Sotha Sil emerges from the tunnel leading back into the bowels of Red Mountain. Lit by the ruddy glow of the eternal fires, he carries in his arms an object covered with a thin cloth. It pulses slowly with a diffuse light. He nods to the House Magi around him, who fall in step, and they proceed down the mountain pathway to the gaping chasm of Akulakhan. Revealed by Vivec’s strike using Baar Dau, the towering construct, only partially completed at the time, was a hidden project of House Dagoth’s. Under Seht’s direction, it was built only to the point of bare functionality, and its bare skeleton is a stark contrast to Numidium’s gleaming golden skin. The procession winds its way around Akulakhan’s skeleton, stopping at the void in its chest.
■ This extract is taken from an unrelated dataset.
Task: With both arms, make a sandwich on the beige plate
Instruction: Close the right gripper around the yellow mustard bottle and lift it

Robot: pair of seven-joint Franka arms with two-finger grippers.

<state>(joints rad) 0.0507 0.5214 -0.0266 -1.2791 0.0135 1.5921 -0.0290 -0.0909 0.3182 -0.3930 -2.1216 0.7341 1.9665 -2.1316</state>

The Indoril mage bows to Sotha Sil, then removes the cloth. Seht’s burden, the Heart of Lorkhan itself, rests cradled in his arms. He releases it and, floating on a cushion of magicka, it drifts into Akulakhan’s waiting chest. Metal bars snap to it, locking it into place, and siphoning its power with keening blades. Daedric inscriptions all along Akulakhan’s struts flare into glowing life, exuding an ethereal blue glow spreading across the golem’s skeleton, a skin-sea whipped into a storm by a wind unfelt. Eyes blazing with chaotic fire, the artifice sinks its claws into the rock wall and begins its ascent. Behind it, Red Mountain groans and shudders, red lava and black ebon bleeding from its fissures.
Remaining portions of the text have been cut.